|Come to our rescue, say small-scale poultry farmers|
|Thursday, 13 September 2012 00:00|
Small-scale poultry producers have appealed to Government for help to secure processing facilities and markets for local chicken products.
In an interview in Harare yesterday, Zimbabwe Women Poultry and Small Livestock Farmers executive director Mrs Teverai Chigogo-Nhapi said poultry farmers also wanted Government to enforce embargoes on chicken imports.
She said Zimbabwe produces five million broiler day-old chicks per month according to statistics obtained from the Zimbabwe Poultry Association.
More than 65 percent of these chicks, she said, were bought by the small-scale producers, 80 percent of whom are women.
“Lack of markets, low profitability, lack of value addition, high processing fees and high production costs necessitated by imported inputs such as soya, maize and additives and competition from the local producers are pushing small-scale producers out of business,” she said.
“We also face competition from imported frozen poultry from Brazil, Argentina and South Africa.
“Our situation is further worsened by the fact that we are price takers.”
Mrs Chigogo-Nhapi said small-scale producers were expending more than US$10m a month in feed and day old chicks.
She added that statistics on the actual number of birds finally slaughtered and sold by this sub-sector were not readily available due to lack of coordination.
“Because processing facilities are highly expensive, small scale producers usually opt to slaughter illegally.
“In so doing they avert Statutory Instrument 50/1995 Public Health (Abattoir, Animal and Bird Slaughter and Meat Hygiene) Regulations so their product is not well received on the market,” Mrs Chigogo-Nhapi said.
She said other countries fed their chickens with genetically modified grains, which are cheaper to grow hence the low cost of production and subsequent low prices of their exported frozen products.

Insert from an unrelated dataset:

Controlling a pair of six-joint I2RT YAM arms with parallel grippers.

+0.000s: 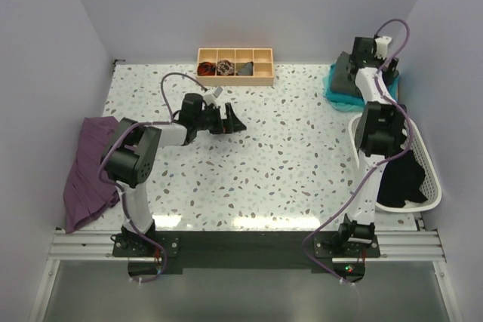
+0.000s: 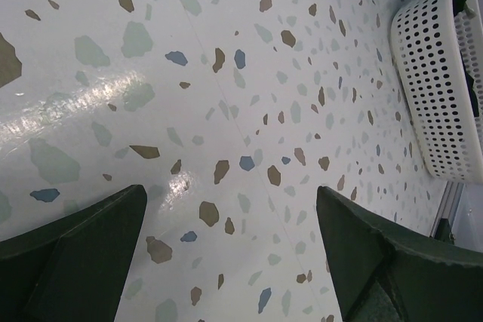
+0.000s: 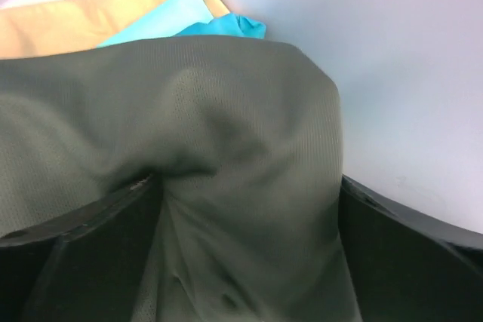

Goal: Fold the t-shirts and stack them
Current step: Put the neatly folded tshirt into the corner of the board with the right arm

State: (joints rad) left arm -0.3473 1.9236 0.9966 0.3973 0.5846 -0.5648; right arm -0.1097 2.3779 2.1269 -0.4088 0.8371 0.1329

ZWPSLF is a group of women that has 300 members in Harare and 1 000 members in Mashonaland West. They have the capacity to produce 60 000 birds at a time at their Darwendale Farm.
GMOs are illegal in Zimbabwe and farmers have to import non-GMO maize and soya making the cost of production high.
“Though we secure all inputs on cash basis, very few buyers are willing to pay cash for the finished product, which seriously impacts on our cash flow.
“Halaal certificates are also a barrier as some shops and restaurants insist on them before they buy frozen meat,” she said adding that most players in the sector were failing to repay loans from banks.
The country has on numerous occasions imposed bans on poultry imports but this has not been helpful as the market usually ran dry in no time creating the impression that there was not enough chicken yet small-scale producers would be stuck with quantities of the product.
It is estimated that 50 percent of local production is not evident on the market.
“At the moment we cannot sell to supermarkets because they want us to meet certain methods of slaughter and storage as stipulated by SI 50 of 1995 while some even want Halaal certified products,” she said.
ZPA chairman Mr Solomon Zawe echoed Mrs Chigogo-Nhapi’s sentiments saying smuggled cheap poultry products had flooded the market, which was pushing local producers out of business.
Some of the people are alleged to be selling 10kg of chicken for as little as US$18 — something that has even left demand for beef waning while local chicken products have not fared any better.
“We had agreed that only 1 000t of chickens be imported per month but I think there must be an extra 1 500t coming in as evidenced by the presence of containers selling chickens in almost every town.
“As ZPA we have engaged Zimra and the Ministry of Agriculture, Mechanisation and Irrigation Development over the matter and they have both promised to investigate the issue,” said Mr Zawe.